Cure dentali pagate dallo stato, ecco cosa sapere del bonus dentista: tutte le informazioni utili e i requisiti necessari per poter utilizzare l’agevolazione.
Sorridere senza pensieri non è solo una questione estetica. La salute orale incide sul benessere generale, sull’autostima e persino sulla prevenzione di patologie più serie. Eppure, in Italia, andare dal dentista continua a rappresentare una spesa impegnativa per molte famiglie.

I numeri più recenti parlano chiaro: una larga fetta di cittadini rinuncia alla visita di controllo annuale, rimandando cure e prevenzione soprattutto a causa dei costi elevati.

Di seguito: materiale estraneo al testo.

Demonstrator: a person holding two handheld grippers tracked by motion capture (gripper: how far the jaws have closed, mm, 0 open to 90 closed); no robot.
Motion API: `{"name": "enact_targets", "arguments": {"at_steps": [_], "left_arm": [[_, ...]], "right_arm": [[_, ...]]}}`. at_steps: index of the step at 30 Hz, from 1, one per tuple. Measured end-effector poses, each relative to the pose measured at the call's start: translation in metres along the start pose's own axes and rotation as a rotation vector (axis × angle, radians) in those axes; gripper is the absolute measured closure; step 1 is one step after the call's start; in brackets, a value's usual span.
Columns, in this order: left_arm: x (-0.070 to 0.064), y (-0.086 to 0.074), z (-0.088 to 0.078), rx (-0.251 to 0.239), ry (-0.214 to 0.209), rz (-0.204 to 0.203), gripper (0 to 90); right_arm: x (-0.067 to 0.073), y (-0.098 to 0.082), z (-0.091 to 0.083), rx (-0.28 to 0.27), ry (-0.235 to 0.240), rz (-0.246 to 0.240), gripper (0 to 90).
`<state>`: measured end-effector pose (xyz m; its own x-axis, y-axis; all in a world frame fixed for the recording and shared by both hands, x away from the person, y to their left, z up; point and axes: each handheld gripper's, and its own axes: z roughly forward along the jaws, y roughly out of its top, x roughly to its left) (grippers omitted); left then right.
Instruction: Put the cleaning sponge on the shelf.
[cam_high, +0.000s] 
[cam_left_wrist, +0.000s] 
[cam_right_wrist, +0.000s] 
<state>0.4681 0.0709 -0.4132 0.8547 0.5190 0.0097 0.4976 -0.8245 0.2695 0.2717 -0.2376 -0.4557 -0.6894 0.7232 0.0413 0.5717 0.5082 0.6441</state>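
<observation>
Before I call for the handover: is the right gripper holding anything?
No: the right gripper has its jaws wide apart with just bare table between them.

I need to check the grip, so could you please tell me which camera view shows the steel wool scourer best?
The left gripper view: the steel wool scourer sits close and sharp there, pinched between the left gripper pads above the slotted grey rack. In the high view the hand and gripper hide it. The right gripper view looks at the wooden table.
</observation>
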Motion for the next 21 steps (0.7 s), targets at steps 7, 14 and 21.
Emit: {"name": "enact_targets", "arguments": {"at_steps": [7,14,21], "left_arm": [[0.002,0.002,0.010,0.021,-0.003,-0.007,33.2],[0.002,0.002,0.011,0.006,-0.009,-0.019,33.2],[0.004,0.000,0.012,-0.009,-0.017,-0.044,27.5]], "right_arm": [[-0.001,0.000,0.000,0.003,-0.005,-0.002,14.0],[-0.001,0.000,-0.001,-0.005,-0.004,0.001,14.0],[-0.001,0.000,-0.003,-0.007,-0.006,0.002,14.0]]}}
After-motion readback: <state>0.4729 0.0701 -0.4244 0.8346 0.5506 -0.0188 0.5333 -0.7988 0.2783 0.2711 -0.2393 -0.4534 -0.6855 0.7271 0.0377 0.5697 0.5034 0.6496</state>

L’idea diffusa è che le prestazioni odontoiatriche siano quasi esclusivamente private, accessibili soprattutto a chi può permetterselo. In realtà, esistono strumenti pubblici e fiscali che consentono di alleggerire, e in alcuni casi azzerare, la spesa. Un sistema fatto di esenzioni, contributi regionali e detrazioni, spesso poco conosciuto, che può fare la differenza soprattutto per le categorie più fragili.
Bonus dentista, tutto quello che c’è da sapere su questo tipo di agevolazione
Il cosiddetto “bonus dentista” non è un contributo unico nazionale, ma un insieme di misure gestite in larga parte a livello regionale, all’interno del Servizio Sanitario Nazionale. Il principio di base distingue tra vulnerabilità sociale, legata al reddito, e vulnerabilità sanitaria, legata a condizioni cliniche particolari. Per accedere alle prestazioni agevolate è necessario prenotare tramite il Centro Unico di Prenotazione (CUP), presentando la prescrizione del medico di base o di uno specialista del SSN.

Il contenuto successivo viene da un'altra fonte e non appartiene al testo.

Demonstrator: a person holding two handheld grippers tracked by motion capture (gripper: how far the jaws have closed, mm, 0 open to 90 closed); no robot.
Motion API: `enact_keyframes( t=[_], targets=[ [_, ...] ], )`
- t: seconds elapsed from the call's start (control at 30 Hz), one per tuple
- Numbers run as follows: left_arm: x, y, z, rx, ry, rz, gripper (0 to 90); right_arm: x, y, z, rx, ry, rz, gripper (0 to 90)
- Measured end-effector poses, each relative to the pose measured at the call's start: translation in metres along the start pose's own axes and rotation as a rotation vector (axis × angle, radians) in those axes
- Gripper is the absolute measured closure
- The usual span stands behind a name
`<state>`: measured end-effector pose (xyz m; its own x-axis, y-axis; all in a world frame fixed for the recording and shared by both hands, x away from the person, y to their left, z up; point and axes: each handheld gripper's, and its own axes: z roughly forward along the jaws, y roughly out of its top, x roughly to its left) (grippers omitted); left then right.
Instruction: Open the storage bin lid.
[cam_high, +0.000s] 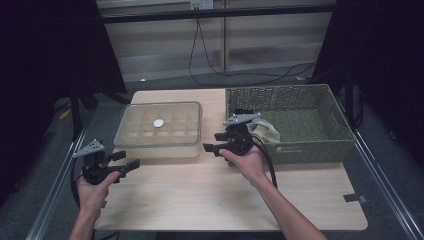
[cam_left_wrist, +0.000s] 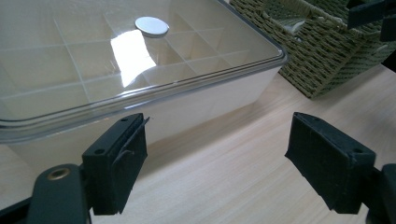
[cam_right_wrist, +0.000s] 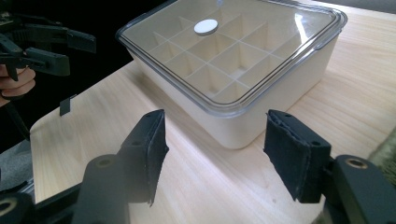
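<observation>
1. Left gripper (cam_left_wrist: 215, 158): jaws spread, nothing between them; lidded compartment box (cam_left_wrist: 140, 70) just ahead on the worktop (cam_left_wrist: 224, 177).
2. Right gripper (cam_right_wrist: 215, 154): jaws spread, empty; same box just ahead, wicker basket (cam_high: 300, 120) beside its hand.

Light: dim room, dark at both sides of the high view, wooden table (cam_high: 200, 200) lit from above | Glare: white patch on the clear lid (cam_left_wrist: 130, 56) in the left gripper view | Focus: black jaws soft and close | Edges: slight wide-angle bending.
</observation>
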<state>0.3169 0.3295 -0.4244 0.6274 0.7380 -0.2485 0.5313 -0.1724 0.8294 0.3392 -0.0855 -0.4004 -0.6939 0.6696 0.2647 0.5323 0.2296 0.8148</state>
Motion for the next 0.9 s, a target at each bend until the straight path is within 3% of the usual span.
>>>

Tra i documenti richiesti figurano l’attestazione ISEE aggiornata, la tessera sanitaria ed eventuali certificazioni mediche. Lo Stato andrà a coprire esclusivamente le cure considerate clinicamente necessarie, come le visite diagnostiche, sedute di igiene orale, cure conservative, estrazioni e protesi. Restano escluse le prestazioni con finalità puramente estetica.

Le differenze territoriali sono significative. In Toscana ed Emilia-Romagna, ad esempio, l’esenzione totale è prevista per chi ha un ISEE inferiore a 8.000 euro, con interventi che includono anche protesi e cure conservative. In Lombardia l’attenzione si concentra sulla prevenzione pediatrica, con esenzione dal ticket per i minori fino a 14 anni, indipendentemente dal reddito. Mentre in Veneto, gli over 64 con ISEE sotto una determinata soglia possono ottenere un contributo economico per la realizzazione di protesi dentarie.
Particolare attenzione è riservata alle donne in gravidanza con redditi medio-bassi, che possono accedere gratuitamente a visite e sedute di igiene orale nell’ambito di programmi di prevenzione dedicati. L’esenzione totale è inoltre prevista per pazienti oncologici in terapia, trapiantati, persone con immunodeficienze gravi o patologie cardiache e coagulative importanti, per cui le infezioni orali rappresentano un rischio concreto.
Per chi non rientra nelle categorie di esenzione o preferisce strutture private, esiste comunque una tutela fiscale: le spese odontoiatriche possono essere detratte al 19% nella dichiarazione dei redditi, superata la franchigia prevista dalla normativa. Fondamentali la tracciabilità del pagamento e la conservazione della fattura. Si tratta di un ‘bonus’ davvero importante e che risulta essere davvero utile, per chi, fino ad ora, ha rinunciato a prendersi cura di se.